◆ EXERCISE OBJECTIVE
Using the listing below, return every line that includes "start".

◆ DATASET SECTION
────────

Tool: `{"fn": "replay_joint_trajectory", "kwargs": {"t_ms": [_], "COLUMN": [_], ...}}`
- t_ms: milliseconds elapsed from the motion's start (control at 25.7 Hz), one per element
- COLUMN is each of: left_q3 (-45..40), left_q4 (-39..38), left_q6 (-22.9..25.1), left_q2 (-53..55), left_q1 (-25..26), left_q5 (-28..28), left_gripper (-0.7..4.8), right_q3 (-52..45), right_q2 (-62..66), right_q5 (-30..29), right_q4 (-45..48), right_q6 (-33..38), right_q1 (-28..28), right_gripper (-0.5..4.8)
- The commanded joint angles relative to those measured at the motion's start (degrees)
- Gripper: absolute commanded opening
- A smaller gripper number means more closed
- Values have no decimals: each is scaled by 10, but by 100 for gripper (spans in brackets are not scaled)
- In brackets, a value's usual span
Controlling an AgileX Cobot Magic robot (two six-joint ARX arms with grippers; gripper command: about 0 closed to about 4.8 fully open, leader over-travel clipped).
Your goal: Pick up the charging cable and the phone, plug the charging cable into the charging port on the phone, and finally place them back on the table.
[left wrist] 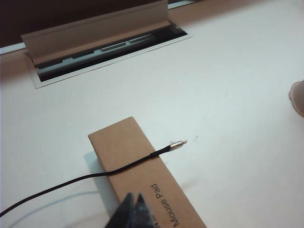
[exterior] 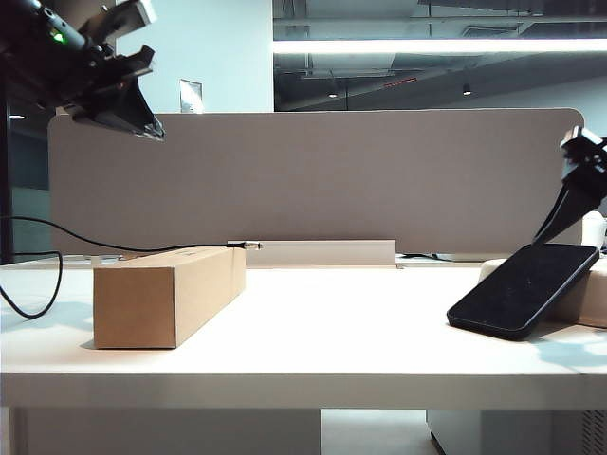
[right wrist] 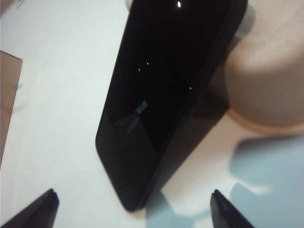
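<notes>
While neither task thing is yet held, the approach step is judged to be in hand. The charging cable point(exterior: 123, 248) is draped along the top of the cardboard box point(exterior: 171, 294) near the worktop's left edge, its silvery plug tip point(left wrist: 179, 143) overhanging the box's side, clear of the worktop point(exterior: 322, 332). The left gripper point(exterior: 119, 100) is seen high above that box with its jaws pressed together and nothing between them. The phone point(exterior: 524, 289) is propped at a slant near the worktop's right edge, its raised end leaning on a pale block point(right wrist: 266, 80) and its lower end resting on the worktop. The right gripper point(right wrist: 133, 209) is poised just above the phone's lower end, jaws spread wide and empty. For the next move, a descent of each arm seems called for: the left jaws must be parted around the cord near its tip, and the right jaws closed across the phone's long edges. The charging port cannot be made out.
</notes>
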Motion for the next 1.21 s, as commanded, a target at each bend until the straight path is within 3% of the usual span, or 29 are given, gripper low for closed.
{"fn": "replay_joint_trajectory", "kwargs": {"t_ms": [39, 312, 467, 623, 662, 1208], "left_q3": [43, 71, 92, 120, 132, 147], "left_q4": [-33, -42, -54, -76, -81, -85], "left_q6": [29, 33, 69, 71, 70, 72], "left_q2": [27, 46, 58, 72, 83, 99], "left_q1": [0, -2, -11, -18, -24, -30], "left_q5": [-3, -14, -33, -48, -48, -50], "left_gripper": [-4, -2, -1, 5, 30, 30], "right_q3": [33, 63, 71, 72, 73, 74], "right_q2": [47, 110, 144, 163, 172, 271], "right_q5": [-14, -30, -43, -45, -47, -54], "right_q4": [26, 38, 54, 77, 89, 195], "right_q6": [3, 31, 48, 48, 49, 131], "right_q1": [-1, -2, -2, -2, -2, 0], "right_gripper": [437, 437, 437, 437, 437, 425]}}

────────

◆ WRITTEN RESPONSE
- t_ms: milliseconds elapsed from the motion's start (control at 25.7 Hz), one per element
- The commanded joint angles relative to those measured at the motion's start (degrees)

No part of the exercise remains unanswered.